(EXERCISE GOAL): Please copy the lines below exactly, from the first one through the line showing "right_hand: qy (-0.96".

(INFORMATION PROVIDED):
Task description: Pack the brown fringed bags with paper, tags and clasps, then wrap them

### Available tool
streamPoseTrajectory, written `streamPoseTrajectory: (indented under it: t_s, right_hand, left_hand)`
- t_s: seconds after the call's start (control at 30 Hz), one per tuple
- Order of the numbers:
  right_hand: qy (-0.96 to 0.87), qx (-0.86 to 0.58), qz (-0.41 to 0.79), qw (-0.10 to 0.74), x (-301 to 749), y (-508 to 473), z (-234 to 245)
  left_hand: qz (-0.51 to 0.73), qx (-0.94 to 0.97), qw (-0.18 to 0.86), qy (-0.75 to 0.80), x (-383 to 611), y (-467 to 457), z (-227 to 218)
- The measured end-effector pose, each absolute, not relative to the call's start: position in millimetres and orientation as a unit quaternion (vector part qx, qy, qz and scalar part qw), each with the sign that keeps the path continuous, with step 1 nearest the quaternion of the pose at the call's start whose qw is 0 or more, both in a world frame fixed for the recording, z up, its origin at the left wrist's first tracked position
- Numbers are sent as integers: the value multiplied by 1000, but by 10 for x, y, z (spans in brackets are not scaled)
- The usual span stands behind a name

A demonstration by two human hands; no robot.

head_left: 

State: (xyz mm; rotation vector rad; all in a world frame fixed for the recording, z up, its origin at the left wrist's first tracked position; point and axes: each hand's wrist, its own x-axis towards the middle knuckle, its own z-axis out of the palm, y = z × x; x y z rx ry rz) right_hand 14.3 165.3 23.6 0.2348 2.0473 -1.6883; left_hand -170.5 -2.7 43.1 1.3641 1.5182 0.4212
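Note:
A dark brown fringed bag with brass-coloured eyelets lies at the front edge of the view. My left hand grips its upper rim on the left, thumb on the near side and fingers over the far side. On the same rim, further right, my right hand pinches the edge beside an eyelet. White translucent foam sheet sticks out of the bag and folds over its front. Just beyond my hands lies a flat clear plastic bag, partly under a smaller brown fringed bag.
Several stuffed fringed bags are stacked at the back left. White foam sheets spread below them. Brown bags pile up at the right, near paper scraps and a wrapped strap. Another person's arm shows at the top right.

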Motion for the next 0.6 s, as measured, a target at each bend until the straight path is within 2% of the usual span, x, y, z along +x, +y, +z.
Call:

(EXERCISE SOLUTION):
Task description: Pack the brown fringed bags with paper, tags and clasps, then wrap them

### Available tool
streamPoseTrajectory, written `streamPoseTrajectory: (indented under it: t_s, right_hand, left_hand)`
- t_s: seconds after the call's start (control at 30 Hz), one per tuple
- Order of the numbers:
  right_hand: qy (-0.96 to 0.87), qx (-0.86 to 0.58), qz (-0.41 to 0.79), qw (-0.10 to 0.74), x (-301 to 749), y (-508 to 473), z (-234 to 245)

No more work is needed for this exercise.